There’s a lot about The Brothers Solomon that stubbornly does not work. The movie seems to understand women only slightly better than the brothers do and poor Chi McBride, of Secret Diary of Desmond Pfeiffer and Let’s Go to Prison fame, is wasted in a role as an angry black janitor who is perpetually apoplectic because he thinks people assume he’s angry and a janitor because he’s black. 

Yet I found myself laughing at a steady clip throughout The Brothers Solomon due to Forte and Arnett and a series of funny running gags, particularly the brothers’ fixation with challenging late fees at a local video store and the electricity in their home constantly going out because they’ve decided to save money by having their father linger in a coma at home rather than in a hospital. 

The Brothers Solomon is not a great movie but a genuinely funny one with a legitimately great climactic gag that finds John and Dean making one last-ditch effort to win Janine back through the medium of sky-writing. 
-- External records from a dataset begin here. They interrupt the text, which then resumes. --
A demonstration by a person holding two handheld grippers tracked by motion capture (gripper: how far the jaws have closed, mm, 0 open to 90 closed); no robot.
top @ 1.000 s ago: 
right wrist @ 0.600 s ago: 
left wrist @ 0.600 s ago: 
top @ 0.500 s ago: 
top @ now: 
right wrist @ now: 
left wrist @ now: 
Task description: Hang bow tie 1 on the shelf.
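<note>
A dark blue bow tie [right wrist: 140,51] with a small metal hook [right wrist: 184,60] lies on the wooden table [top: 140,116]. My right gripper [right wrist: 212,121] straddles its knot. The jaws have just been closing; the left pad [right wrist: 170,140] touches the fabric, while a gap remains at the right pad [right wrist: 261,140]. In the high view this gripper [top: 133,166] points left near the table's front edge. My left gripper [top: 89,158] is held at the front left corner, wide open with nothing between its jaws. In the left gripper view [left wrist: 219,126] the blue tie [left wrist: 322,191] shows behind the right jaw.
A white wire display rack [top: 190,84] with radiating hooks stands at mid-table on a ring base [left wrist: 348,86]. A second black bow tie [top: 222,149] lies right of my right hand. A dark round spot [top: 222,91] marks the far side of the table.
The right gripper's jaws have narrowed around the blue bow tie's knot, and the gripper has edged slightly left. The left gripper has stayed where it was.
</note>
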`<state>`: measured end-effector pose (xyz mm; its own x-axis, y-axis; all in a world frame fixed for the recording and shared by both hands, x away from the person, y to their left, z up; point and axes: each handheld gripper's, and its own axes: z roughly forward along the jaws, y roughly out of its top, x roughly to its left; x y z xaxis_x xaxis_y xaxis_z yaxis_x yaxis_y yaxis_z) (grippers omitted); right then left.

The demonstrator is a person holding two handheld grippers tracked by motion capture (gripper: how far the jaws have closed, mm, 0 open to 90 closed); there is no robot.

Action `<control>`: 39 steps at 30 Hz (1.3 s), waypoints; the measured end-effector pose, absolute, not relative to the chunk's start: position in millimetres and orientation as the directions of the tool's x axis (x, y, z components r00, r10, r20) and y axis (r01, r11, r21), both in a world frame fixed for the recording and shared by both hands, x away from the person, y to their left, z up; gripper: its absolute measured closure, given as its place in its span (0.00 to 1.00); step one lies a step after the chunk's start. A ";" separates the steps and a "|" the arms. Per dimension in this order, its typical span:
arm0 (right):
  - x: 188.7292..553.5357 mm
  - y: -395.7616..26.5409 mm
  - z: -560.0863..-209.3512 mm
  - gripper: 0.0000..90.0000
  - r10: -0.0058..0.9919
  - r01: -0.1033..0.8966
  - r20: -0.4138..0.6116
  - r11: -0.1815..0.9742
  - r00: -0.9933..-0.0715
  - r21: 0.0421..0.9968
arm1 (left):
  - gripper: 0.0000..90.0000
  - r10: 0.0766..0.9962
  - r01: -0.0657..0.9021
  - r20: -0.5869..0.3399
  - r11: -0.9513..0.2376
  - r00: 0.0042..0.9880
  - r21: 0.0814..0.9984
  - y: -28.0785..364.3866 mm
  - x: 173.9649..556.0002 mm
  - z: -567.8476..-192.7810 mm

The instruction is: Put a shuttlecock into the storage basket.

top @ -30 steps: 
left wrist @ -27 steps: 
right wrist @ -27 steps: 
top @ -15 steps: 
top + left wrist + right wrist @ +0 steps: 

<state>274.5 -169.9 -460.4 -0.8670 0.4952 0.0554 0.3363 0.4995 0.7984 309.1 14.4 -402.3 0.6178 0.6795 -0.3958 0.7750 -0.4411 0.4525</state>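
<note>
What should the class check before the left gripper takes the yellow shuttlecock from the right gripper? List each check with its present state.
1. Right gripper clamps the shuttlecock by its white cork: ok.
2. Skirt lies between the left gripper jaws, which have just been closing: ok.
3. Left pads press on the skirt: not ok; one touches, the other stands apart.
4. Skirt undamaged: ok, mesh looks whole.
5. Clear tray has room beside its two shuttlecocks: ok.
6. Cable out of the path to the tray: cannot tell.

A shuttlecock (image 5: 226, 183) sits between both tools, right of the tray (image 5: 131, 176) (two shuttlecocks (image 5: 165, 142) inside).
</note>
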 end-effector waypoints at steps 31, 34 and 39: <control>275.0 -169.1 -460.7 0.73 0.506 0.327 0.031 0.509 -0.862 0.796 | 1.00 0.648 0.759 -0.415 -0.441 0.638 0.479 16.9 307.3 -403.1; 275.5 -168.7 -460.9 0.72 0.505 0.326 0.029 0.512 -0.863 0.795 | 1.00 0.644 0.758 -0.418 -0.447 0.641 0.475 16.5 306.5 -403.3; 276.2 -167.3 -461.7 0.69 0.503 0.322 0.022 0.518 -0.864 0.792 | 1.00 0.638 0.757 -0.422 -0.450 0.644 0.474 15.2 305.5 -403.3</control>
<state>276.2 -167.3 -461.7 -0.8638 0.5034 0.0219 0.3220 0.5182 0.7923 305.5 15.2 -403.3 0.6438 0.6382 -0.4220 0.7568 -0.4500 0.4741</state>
It’s an appropriately over-sized, cinematic gesture that’s like the legendary rake gag in The Simpsons in going on and on and on and on until it reaches a place of pure comic nirvana. 

The sky-writing gag seems to take up about half of the movie’s 93 minute runtime. Needless to say those moments are the movie’s purest and funniest and sweetest. 

Like Girlfriend’s Day, The Brothers Solomon is a weird movie with a lot of oddball charm and a surprising number of quotable lines and unforgettable gags. 

The Brothers Solomon found Odenkirk growing as a filmmaker and learning from his mistakes. One of the things Odenkirk very well could have learned from the poorly received comedy is that his extraordinary gifts lay elsewhere, as a uniquely gifted writer and actor rather than as a cinematic auteur.